| TASK GOAL |
Each line of the data must be reproduced as it appears.

| SUPPLIED DATA |
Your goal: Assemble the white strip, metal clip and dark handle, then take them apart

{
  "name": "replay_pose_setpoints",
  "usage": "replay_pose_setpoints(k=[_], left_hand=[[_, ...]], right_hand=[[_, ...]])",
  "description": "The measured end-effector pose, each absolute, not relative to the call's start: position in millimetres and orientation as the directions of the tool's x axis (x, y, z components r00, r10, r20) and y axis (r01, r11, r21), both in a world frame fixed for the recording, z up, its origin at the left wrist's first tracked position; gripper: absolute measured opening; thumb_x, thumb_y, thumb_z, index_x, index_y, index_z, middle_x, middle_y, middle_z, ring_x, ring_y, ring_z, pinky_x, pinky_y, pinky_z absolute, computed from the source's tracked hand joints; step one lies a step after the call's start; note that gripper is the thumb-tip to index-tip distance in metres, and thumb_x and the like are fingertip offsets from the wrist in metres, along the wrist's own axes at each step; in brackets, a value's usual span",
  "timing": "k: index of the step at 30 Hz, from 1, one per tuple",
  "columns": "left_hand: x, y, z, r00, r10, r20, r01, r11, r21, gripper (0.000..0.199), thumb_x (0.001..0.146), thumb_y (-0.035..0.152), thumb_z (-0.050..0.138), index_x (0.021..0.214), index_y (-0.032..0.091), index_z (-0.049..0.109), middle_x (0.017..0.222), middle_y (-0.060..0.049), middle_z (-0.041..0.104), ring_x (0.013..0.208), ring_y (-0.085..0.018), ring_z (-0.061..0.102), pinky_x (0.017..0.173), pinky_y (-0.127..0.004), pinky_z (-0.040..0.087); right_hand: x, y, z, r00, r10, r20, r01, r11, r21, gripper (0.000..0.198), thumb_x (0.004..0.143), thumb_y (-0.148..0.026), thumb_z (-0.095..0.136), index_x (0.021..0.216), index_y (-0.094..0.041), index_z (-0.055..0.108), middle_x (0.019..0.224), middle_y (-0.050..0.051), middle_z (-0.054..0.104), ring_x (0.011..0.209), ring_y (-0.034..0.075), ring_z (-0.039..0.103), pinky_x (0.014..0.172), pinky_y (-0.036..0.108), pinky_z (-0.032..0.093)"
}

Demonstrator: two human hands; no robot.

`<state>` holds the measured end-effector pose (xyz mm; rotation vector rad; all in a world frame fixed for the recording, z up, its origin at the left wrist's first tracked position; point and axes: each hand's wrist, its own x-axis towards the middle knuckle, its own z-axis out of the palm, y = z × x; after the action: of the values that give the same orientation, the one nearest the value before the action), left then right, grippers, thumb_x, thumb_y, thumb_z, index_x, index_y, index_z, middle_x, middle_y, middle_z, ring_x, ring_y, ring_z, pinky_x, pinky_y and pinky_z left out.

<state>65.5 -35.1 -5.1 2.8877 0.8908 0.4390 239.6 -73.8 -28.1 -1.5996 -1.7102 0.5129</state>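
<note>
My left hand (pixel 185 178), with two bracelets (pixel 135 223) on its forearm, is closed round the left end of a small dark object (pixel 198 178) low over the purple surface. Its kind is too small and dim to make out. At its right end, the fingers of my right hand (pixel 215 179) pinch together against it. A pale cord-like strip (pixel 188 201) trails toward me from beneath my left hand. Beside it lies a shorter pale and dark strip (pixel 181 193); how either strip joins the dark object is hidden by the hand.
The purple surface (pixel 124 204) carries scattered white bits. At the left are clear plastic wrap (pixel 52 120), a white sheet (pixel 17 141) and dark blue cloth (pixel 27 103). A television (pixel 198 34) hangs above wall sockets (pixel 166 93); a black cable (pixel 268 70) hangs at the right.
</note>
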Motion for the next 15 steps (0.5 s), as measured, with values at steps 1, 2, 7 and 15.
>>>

| SOLUTION |
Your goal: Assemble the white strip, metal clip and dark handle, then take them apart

{
  "name": "replay_pose_setpoints",
  "usage": "replay_pose_setpoints(k=[_], left_hand=[[_, ...]], right_hand=[[_, ...]])",
  "description": "The measured end-effector pose, each absolute, not relative to the call's start: position in millimetres and orientation as the directions of the tool's x axis (x, y, z components r00, r10, r20) and y axis (r01, r11, r21), both in a world frame fixed for the recording, z up, its origin at the left wrist's first tracked position; gripper: absolute measured opening; thumb_x, thumb_y, thumb_z, index_x, index_y, index_z, middle_x, middle_y, middle_z, ring_x, ring_y, ring_z, pinky_x, pinky_y, pinky_z absolute, computed from the source's tracked hand joints; step one lies a step after the call's start; note that gripper is the thumb-tip to index-tip distance in metres, and thumb_x and the like are fingertip offsets from the wrist in metres, along the wrist's own axes at each step; in brackets, a value's usual span",
  "timing": "k: index of the step at 30 Hz, from 1, one per tuple",
  "columns": "left_hand: x, y, z, r00, r10, r20, r01, r11, r21, gripper (0.000..0.199), thumb_x (0.001..0.146), thumb_y (-0.035..0.152), thumb_z (-0.050..0.138), index_x (0.021..0.214), index_y (-0.032..0.091), index_z (-0.049..0.109), middle_x (0.017..0.222), middle_y (-0.060..0.049), middle_z (-0.041..0.104), ring_x (0.013..0.208), ring_y (-0.085..0.018), ring_z (-0.061..0.102), pinky_x (0.017..0.173), pinky_y (-0.127..0.004), pinky_z (-0.040..0.087); right_hand: x, y, z, r00, r10, r20, r01, r11, r21, gripper (0.000..0.198), thumb_x (0.004..0.143), thumb_y (-0.148..0.026), thumb_z (-0.095..0.136), index_x (0.021..0.216), index_y (-0.094..0.041), index_z (-0.055..0.108), middle_x (0.019..0.224), middle_y (-0.050..0.051), middle_z (-0.054..0.104), ring_x (0.011..0.209), ring_y (-0.034..0.075), ring_z (-0.039..0.103), pinky_x (0.014..0.172), pinky_y (-0.036..0.108), pinky_z (-0.032..0.093)"
}

Demonstrator: two human hands; no robot.

`<state>` holds the measured end-effector pose (xyz mm; rotation vector rad; all in a world frame fixed for the recording, z up, its origin at the left wrist's first tracked position; point and axes: each hand's wrist, its own x-axis towards the middle knuckle, its own z-axis out of the palm, y = z × x; after the action: of the values that give the same orientation, the one nearest the value before the action), left then right, grippers, thumb_x, thumb_y, thumb_z, index_x, index_y, index_z, middle_x, middle_y, middle_z, ring_x, ring_y, ring_z, pinky_x, pinky_y and pinky_z left out.

<state>65.5 -35.1 -5.1 2.8877 0.8908 0.4390 239.6 -73.8 -28.1 -1.5996 -1.7102 0.5129</state>
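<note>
My left hand (pixel 185 178), with two bracelets (pixel 135 223) on its forearm, is closed round the left end of a small dark object (pixel 198 178) low over the purple surface. Its kind is too small and dim to make out. At its right end, the fingers of my right hand (pixel 215 179) pinch together against it. A pale cord-like strip (pixel 188 201) trails toward me from beneath my left hand. Beside it lies a shorter pale and dark strip (pixel 181 193); how either strip joins the dark object is hidden by the hand.
The purple surface (pixel 124 204) carries scattered white bits. At the left are clear plastic wrap (pixel 52 120), a white sheet (pixel 17 141) and dark blue cloth (pixel 27 103). A television (pixel 198 34) hangs above wall sockets (pixel 166 93); a black cable (pixel 268 70) hangs at the right.
</note>
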Motion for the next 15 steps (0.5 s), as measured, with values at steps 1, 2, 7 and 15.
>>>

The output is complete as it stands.